Significance and Purpose

Dynamic Mechanical Analysis (DMA) is a key technique for measuring the viscoelastic properties of materials by applying an oscillatory stress or strain and monitoring the resulting deformation. It is used to evaluate:

  • Modulus vs. Temperature for glass transition, softening, and thermal stability.
  • Modulus vs. Frequency for time-dependent mechanical behavior and dynamic loading applications.
  • Stress Relaxation & Creep Compliance for long-term material performance predictions.
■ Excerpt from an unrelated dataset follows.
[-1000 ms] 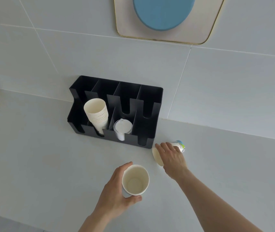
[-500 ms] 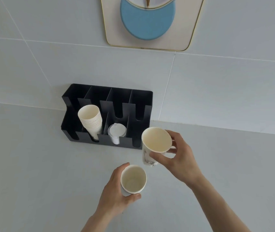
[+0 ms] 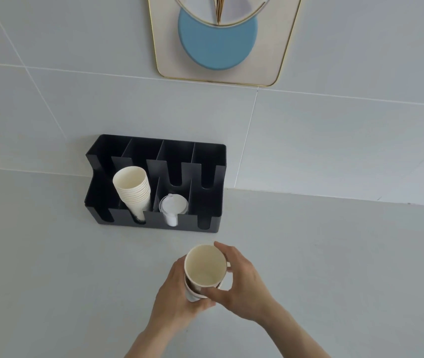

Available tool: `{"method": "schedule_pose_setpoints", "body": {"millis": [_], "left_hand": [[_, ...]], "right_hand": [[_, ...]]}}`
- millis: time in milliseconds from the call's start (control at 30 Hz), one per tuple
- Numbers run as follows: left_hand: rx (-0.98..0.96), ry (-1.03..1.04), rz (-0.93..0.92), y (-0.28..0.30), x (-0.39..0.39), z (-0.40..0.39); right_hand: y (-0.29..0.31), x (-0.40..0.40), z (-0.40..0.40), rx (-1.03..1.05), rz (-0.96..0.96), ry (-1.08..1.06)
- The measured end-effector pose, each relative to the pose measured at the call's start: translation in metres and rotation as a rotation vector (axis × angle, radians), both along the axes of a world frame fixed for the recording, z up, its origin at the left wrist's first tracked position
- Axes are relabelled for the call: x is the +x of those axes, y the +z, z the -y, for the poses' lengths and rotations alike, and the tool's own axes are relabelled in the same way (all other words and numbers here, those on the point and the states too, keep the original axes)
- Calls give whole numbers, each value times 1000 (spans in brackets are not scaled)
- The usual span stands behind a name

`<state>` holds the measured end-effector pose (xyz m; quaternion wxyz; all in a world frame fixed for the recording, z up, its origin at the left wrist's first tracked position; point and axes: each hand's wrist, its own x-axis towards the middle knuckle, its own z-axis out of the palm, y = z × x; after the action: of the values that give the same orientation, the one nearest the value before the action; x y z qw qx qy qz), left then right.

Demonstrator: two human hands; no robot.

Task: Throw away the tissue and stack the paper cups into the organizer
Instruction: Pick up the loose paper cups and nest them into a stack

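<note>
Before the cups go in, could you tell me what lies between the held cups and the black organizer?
Nothing: the head view shows bare counter between the nested cups and the organizer.

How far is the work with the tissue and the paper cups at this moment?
No tissue is in view, so that part cannot be judged. A stack of cups already stands in the organizer. In hand: the right hand is nesting one cup into the cup below, held by the left hand. Left: putting this pair in the organizer.
</note>
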<state>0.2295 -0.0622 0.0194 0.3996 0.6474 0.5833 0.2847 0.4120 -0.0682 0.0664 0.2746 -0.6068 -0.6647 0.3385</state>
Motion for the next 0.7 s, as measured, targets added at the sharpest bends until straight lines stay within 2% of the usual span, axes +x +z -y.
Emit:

DMA is widely used in polymer characterization, composites testing, and material development for applications in aerospace, automotive, biomedical, and consumer products.
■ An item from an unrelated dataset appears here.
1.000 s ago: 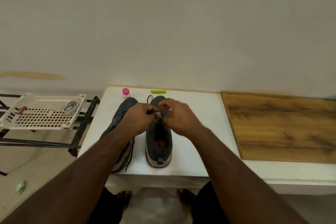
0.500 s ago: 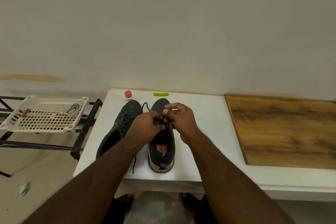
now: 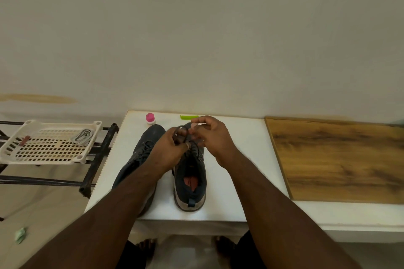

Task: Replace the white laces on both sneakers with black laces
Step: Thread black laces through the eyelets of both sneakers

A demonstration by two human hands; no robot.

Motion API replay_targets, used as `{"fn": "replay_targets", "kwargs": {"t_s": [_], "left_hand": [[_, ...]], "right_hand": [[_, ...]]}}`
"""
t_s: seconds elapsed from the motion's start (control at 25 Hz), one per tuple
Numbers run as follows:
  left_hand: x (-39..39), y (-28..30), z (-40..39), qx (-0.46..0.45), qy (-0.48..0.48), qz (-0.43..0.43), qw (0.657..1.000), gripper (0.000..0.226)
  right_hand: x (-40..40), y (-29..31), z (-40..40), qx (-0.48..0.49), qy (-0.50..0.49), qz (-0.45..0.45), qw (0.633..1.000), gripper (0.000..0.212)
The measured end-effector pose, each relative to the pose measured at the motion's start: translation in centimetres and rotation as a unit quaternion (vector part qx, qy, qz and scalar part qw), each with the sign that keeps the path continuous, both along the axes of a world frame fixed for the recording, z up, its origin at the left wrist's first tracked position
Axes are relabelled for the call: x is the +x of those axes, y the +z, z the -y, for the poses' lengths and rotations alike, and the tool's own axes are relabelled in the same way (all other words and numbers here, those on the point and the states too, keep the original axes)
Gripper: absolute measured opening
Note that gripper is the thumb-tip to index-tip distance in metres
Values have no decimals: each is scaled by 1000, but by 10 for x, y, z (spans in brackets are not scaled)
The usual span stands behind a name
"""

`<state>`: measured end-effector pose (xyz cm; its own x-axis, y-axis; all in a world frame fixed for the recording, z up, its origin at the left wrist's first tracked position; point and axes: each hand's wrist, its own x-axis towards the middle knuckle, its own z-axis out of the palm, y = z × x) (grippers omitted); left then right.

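Two dark sneakers stand side by side on the white worktop (image 3: 240, 159), toes toward twelve o'clock. Both hands work above the right sneaker (image 3: 190, 181): the left hand (image 3: 169, 150) pinches a loop of black lace (image 3: 181, 130) over the tongue, and the right hand (image 3: 211, 137), at three o'clock of it, has its fingers curled and appears to pinch the other strand of the same lace, though the contact point is blurred.

This looks like the tying of the bow on the right sneaker. To do it well, the left hand should keep its loop firm and low against the tongue while the right hand wraps its strand round and feeds it through, then both pull evenly so the bow sits centred and the ends match.

The left sneaker (image 3: 140, 159), at nine o'clock of the right one, already carries black lacing. By count: two sneakers, one pink-capped bottle (image 3: 150, 118) and one green strip (image 3: 188, 117) at the twelve o'clock edge, one wooden board (image 3: 338, 159) at three o'clock, one perforated tray (image 3: 43, 148) at nine o'clock holding one bundle of pale laces (image 3: 84, 136)
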<state>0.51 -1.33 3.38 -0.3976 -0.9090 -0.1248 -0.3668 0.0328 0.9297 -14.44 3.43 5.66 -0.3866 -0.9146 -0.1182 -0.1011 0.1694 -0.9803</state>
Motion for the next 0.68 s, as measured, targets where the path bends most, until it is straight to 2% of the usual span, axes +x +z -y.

Relevant ASTM, ISO, and DatapointLabs (DPL) Standards

Mechanical DMA Testing Standards

  • ASTM D5026: Standard Test Method for Plastics: Dynamic Mechanical Properties: In Tension
  • ASTM D5024: Standard Test Method for Plastics: Dynamic Mechanical Properties: In Compression
  • ASTM D5023: Standard Test Method for Plastics: Dynamic Mechanical Properties: In Flexure (Three-Point Bending)
  • ASTM D5279: Standard Test Method for Plastics: Dynamic Mechanical Properties: In Torsion
  • ASTM D7028: Standard Test Method for Glass Transition Temperature (DMA Tg) of Polymer Matrix Composites by Dynamic Mechanical Analysis (DMA)
  • ISO 6721-4: Plastics — Determination of dynamic mechanical properties, Part 4: Tensile vibration — Non-resonance method
  • ISO 6721-7: Plastics — Determination of dynamic mechanical properties, Part 7: Torsional vibration — Non-resonance method
  • DPL M-615: Creep-Relaxation by DMA-tensile, compressive or flex

Modulus vs. Temperature by DMA

  • Tensile Modulus: ASTM D5026
  • Compressive Modulus: ASTM D5024
  • Flexural Modulus: ASTM D5023, ASTM D7028
  • Shear (Torsional) Modulus: ASTM D5279, ISO 6721-7, ASTM D7028

Modulus vs. Frequency by DMA

  • Tensile or Compressive Modulus: ASTM D5026, ISO 6721-4 (0.1-100 Hz)
  • Flexural Modulus: ASTM D5023 (0.1-100 Hz)
  • Torsional Modulus: ASTM D5279, ISO 6721-7 (0.1-500 rad/s)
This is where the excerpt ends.